Knowles looked like shit. "I don't care," he said, his voice shaky. "You're both coming."

"Well, sure," House said. "You can't let him go now. Not after you've waved a gun in his face. Nice going, Slick."

"Dr. House," Chase said, in a remarkably steady voice, "what the hell is going on?"

House glanced at Knowles. "Whaddya say? Do we have time for the requisite expository scene, or are you kind of in a rush right now?"

"Come here," Knowles said to Chase, ignoring him. The gun was trained on Chase's chest, Chase's body mostly blocking it from view of the hallway. There wasn't a lot of traffic in this wing in the first place, and most people who passed by didn't bother glancing into House's office, having learned from bitter experience to avoid him at all costs.
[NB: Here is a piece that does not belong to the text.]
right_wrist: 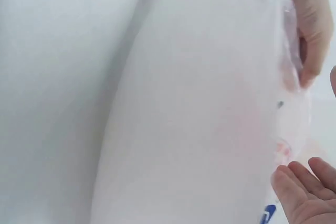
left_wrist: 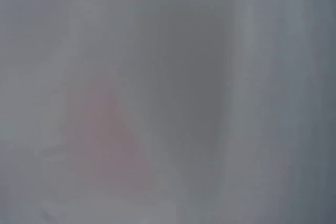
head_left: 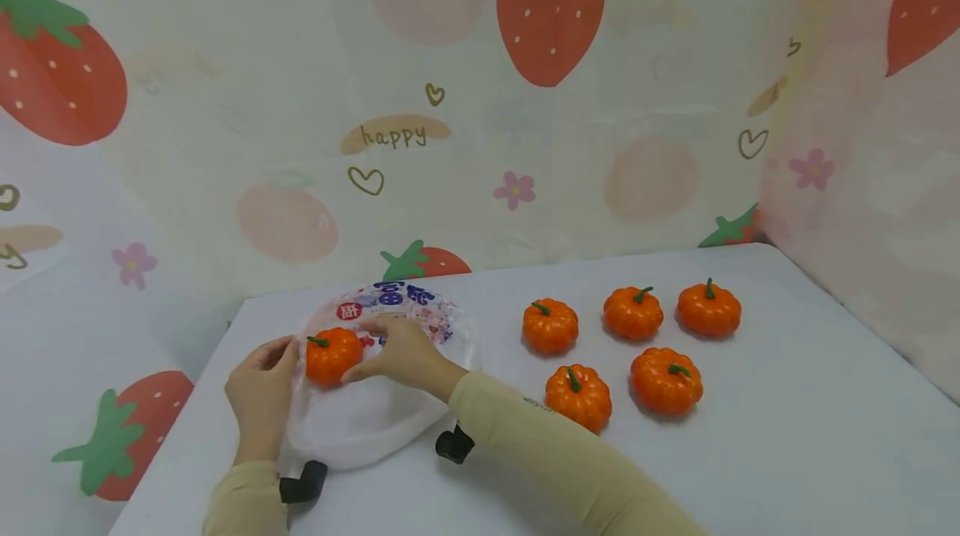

Which was usually the way he liked it.

Knowles's eyes were fixed on Chase too. As Chase started to move, House reached for his cell phone again, but Knowles barked at him, "Hands on your desk."

"Teacher," House murmured, "leave the kid alone."

"Shut up," Knowles snapped, and grabbed Chase. One hand went to the doctor's shoulder, the other shoved the gun under his white coat. Chase's hands were still in the air, and Knowles said, "For God's sake, put your hands down."

Chase lowered his hands and held them awkwardly at his side, visibly uncertain what to do with them. With the gun hidden, the two could almost pass as good friends. Extremely snuggly good friends.

"Beautiful," House said. "If I had a camera, I'd use that photo for my Christmas cards."

"Here's how it's going to work," Knowles said. "We're going to walk out of here, get whatever you need to treat my wife, and then go downstairs to the garage. If you try anything, if you talk to anyone, I shoot him."

Chase turned his head slowly and gave Knowles a faintly terrified look, obviously not trusting House to value his life enough to keep his mouth shut.

"I find your expression deeply insulting," House said, grabbing his jacket and his cane. "And also insanely amusing. So who's up for a field trip?"

Chase glanced at him, looking more terrified, not less, and House mouthed, Just go with it. He wouldn't have chosen to go along with Knowles if he didn't have to, but after all, the man just wanted them to cure his wife, not rob a bank. Or so House hoped.

Besides, with Chase along, maybe he wouldn't be the one crawling through the air ducts after all.